— WHAT TO PRODUCE —
A single stretch of the material below is to be transcribed exactly, starting at the line with "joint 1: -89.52" and ending after the line with "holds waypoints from".

— ENTRIES SHOWN —
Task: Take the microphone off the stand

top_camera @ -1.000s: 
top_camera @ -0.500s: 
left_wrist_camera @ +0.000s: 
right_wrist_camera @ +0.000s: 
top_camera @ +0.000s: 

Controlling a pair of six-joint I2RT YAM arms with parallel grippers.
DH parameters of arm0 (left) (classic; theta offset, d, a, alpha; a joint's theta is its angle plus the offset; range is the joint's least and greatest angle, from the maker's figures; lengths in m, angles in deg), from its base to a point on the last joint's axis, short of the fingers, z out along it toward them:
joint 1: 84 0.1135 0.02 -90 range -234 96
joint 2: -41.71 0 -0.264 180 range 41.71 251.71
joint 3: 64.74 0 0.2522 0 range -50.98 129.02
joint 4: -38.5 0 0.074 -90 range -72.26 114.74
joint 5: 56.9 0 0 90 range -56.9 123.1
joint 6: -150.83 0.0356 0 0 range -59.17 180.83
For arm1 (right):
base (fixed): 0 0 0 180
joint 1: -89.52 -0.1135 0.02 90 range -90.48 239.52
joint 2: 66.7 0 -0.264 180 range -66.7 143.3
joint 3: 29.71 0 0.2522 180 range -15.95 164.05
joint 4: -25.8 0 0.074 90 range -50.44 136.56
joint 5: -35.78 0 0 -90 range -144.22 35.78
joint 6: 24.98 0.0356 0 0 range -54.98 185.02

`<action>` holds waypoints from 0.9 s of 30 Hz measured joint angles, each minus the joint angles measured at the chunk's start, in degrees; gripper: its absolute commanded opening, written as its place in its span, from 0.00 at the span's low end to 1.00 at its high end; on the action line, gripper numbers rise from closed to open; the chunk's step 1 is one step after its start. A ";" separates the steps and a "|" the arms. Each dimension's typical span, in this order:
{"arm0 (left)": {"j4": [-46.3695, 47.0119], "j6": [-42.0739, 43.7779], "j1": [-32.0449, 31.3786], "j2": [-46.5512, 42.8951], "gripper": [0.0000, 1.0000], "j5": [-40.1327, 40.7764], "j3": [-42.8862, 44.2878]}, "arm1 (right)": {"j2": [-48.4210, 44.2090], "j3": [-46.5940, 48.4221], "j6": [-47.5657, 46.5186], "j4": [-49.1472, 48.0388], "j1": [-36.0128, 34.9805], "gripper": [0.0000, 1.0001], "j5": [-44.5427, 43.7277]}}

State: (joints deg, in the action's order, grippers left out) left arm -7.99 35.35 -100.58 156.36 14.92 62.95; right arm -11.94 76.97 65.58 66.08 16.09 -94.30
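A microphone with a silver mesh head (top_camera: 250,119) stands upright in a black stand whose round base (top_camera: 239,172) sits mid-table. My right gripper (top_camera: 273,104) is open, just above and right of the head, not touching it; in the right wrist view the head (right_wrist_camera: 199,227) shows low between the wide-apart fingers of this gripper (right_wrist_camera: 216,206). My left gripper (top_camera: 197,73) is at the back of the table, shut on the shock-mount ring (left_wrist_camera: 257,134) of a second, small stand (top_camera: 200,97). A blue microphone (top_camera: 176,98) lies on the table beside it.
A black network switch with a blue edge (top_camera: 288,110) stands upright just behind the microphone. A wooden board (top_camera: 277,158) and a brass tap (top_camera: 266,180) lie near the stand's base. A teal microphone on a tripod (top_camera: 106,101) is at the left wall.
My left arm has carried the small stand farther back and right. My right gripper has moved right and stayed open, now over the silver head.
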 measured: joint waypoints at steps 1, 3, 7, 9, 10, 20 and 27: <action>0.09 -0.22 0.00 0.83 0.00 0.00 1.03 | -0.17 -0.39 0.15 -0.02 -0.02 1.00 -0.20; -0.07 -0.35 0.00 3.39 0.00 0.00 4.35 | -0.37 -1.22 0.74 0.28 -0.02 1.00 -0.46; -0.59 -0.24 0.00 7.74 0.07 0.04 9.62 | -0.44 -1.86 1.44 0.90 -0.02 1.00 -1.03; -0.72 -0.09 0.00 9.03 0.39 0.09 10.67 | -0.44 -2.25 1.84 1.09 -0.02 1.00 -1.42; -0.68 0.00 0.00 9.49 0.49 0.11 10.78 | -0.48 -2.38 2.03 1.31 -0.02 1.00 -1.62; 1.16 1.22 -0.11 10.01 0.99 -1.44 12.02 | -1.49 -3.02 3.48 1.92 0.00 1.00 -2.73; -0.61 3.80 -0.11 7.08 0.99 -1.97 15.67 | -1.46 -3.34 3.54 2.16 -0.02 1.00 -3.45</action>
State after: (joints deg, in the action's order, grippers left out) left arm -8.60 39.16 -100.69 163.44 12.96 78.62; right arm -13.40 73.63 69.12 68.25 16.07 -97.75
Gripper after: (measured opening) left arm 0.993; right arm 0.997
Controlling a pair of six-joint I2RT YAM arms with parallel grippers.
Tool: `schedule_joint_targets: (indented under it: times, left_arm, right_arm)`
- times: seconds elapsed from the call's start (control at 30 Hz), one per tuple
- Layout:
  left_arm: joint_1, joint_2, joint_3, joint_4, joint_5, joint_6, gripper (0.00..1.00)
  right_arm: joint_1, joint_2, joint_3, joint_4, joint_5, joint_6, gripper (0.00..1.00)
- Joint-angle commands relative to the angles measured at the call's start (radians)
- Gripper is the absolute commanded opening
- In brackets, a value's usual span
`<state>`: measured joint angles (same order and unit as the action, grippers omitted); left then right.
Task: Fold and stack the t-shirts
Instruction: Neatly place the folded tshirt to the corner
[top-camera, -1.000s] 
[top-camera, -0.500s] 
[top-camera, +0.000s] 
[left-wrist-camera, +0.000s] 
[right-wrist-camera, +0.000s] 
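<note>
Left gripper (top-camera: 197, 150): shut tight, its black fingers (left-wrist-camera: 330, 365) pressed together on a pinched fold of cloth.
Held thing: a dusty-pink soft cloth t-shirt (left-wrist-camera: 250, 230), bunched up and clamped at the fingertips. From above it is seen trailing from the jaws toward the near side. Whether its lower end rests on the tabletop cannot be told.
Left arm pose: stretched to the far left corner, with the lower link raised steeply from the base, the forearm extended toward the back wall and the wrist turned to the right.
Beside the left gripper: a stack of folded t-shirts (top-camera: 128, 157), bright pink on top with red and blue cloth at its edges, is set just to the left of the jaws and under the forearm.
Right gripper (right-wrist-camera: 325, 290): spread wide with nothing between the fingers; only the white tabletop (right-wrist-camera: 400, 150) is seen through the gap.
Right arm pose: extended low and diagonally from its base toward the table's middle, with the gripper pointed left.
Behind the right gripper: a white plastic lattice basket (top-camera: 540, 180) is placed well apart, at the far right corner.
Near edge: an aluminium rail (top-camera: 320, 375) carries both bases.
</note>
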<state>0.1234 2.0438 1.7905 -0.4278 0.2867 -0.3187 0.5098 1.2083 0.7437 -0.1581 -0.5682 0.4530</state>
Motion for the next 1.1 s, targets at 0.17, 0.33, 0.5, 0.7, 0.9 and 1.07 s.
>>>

— RESPONSE TO THE EXERCISE —
joint 1: -89.52 -0.1135 0.02 90 range -90.48 239.52
joint 2: 66.7 0 -0.264 180 range -66.7 143.3
joint 3: 29.71 0 0.2522 180 range -15.95 164.05
joint 4: -25.8 0 0.074 90 range -50.44 136.56
joint 5: -35.78 0 0 -90 range -144.22 35.78
joint 6: 24.98 0.0356 0 0 range -54.98 185.02

`<action>` holds waypoints from 0.9 s of 30 Hz measured joint angles, each minus the joint angles measured at the chunk's start, in degrees; gripper: its absolute commanded opening, written as its place in its span, from 0.00 at the span's low end to 1.00 at its high end; on the action line, gripper numbers rise from closed to open; the chunk's step 1 is one step after its start. A ";" separates the steps and a "|" the arms. Each dimension's typical span, in this order:

That concludes the output.